Pictures aside, repeat the listing below exactly.
----
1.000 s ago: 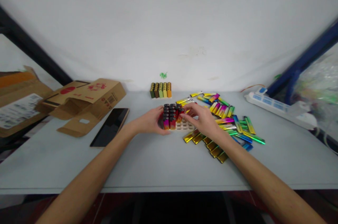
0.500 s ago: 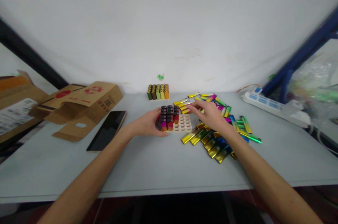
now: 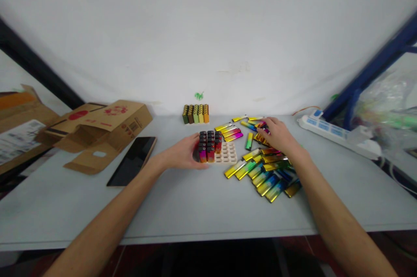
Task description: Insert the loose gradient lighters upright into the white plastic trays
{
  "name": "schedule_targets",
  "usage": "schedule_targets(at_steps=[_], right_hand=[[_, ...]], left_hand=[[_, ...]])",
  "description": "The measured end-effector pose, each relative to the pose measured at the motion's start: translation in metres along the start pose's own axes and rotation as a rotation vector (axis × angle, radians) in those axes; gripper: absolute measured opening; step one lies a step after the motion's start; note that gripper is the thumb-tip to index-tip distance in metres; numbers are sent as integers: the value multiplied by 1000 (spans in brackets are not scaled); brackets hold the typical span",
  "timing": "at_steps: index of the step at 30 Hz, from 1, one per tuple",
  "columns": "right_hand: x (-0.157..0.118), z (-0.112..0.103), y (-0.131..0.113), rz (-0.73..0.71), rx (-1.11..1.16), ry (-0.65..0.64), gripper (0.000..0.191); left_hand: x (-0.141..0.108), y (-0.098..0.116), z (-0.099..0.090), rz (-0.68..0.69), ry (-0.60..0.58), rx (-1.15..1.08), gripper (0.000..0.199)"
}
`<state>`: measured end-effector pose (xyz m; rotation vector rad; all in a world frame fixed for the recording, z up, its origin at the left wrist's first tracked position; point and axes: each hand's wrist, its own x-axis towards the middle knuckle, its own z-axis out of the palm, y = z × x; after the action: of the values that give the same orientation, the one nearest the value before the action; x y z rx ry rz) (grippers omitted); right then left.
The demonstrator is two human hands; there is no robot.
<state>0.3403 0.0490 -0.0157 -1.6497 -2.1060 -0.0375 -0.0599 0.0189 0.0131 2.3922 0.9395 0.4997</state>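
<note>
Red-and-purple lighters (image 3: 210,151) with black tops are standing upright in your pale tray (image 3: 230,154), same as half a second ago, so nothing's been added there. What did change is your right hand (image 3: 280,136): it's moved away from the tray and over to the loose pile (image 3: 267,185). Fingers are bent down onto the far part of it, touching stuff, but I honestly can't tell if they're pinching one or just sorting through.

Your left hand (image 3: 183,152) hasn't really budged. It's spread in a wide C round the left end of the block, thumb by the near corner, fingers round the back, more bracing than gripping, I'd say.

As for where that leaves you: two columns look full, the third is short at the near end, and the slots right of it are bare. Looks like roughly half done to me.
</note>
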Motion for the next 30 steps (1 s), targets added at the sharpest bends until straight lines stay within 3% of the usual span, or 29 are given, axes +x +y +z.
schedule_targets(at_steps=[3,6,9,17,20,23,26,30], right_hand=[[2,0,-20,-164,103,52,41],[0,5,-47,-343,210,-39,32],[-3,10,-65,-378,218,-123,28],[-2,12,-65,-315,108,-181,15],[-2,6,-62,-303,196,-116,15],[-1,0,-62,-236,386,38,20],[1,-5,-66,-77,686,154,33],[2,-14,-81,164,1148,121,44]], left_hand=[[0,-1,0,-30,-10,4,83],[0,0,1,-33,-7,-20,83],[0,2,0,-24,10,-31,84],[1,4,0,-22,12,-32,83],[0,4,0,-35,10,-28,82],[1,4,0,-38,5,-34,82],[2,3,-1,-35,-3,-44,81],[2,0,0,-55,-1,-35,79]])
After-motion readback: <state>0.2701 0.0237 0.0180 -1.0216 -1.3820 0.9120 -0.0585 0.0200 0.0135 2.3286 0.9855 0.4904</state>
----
Exercise response ::
1.000 s ago: 
0.500 s ago: 
now: 
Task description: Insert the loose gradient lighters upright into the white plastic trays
{
  "name": "schedule_targets",
  "usage": "schedule_targets(at_steps=[_], right_hand=[[_, ...]], left_hand=[[_, ...]])",
  "description": "The measured end-effector pose, each relative to the pose measured at the motion's start: translation in metres along the start pose's own axes and rotation as a rotation vector (axis × angle, radians) in those axes; gripper: absolute measured opening; step one lies a step after the motion's start; note that gripper is the thumb-tip to index-tip distance in metres; numbers are sent as integers: the value multiplied by 1000 (spans in brackets are not scaled); brackets hold the typical span",
  "timing": "at_steps: index of the step at 30 Hz, from 1, one per tuple",
  "columns": "right_hand: x (-0.157..0.118), z (-0.112..0.103), y (-0.131..0.113), rz (-0.73..0.71), rx (-1.11..1.16), ry (-0.65..0.64), gripper (0.000..0.191); left_hand: x (-0.141..0.108), y (-0.098..0.116), z (-0.099..0.090), rz (-0.68..0.69), ry (-0.60..0.58), rx (-1.15..1.08), gripper (0.000..0.199)"
}
`<state>`: measured end-effector pose (xyz m; rotation vector rad; all in a world frame fixed for the recording, z up, its origin at the left wrist's first tracked position; point and axes: each hand's wrist, its own x-axis towards the middle knuckle, its own z-axis out of the palm, y = z × x; after the action: of the values that give the same orientation, the one nearest the value before the action; x y z rx ry rz) (grippers omitted); right then left.
The demonstrator is two human hands; there is no robot.
<state>0.3403 0.0490 -0.0157 -1.6497 -2.1060 -0.0375 -0.0599 0.0189 0.0131 2.3922 0.9395 0.4997</state>
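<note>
Red-and-purple lighters (image 3: 210,151) with black tops are standing upright in your pale tray (image 3: 230,154), same as half a second ago, so nothing's been added there. What did change is your right hand (image 3: 280,136): it's moved away from the tray and over to the loose pile (image 3: 267,185). Fingers are bent down onto the far part of it, touching stuff, but I honestly can't tell if they're pinching one or just sorting through.

Your left hand (image 3: 183,152) hasn't really budged. It's spread in a wide C round the left end of the block, thumb by the near corner, fingers round the back, more bracing than gripping, I'd say.

As for where that leaves you: two columns look full, the third is short at the near end, and the slots right of it are bare. Looks like roughly half done to me.
</note>
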Motion for the next 30 steps (1 s), targets added at the sharpest bends until straight lines stay within 3% of the usual span, or 29 are given, axes +x +y +z.
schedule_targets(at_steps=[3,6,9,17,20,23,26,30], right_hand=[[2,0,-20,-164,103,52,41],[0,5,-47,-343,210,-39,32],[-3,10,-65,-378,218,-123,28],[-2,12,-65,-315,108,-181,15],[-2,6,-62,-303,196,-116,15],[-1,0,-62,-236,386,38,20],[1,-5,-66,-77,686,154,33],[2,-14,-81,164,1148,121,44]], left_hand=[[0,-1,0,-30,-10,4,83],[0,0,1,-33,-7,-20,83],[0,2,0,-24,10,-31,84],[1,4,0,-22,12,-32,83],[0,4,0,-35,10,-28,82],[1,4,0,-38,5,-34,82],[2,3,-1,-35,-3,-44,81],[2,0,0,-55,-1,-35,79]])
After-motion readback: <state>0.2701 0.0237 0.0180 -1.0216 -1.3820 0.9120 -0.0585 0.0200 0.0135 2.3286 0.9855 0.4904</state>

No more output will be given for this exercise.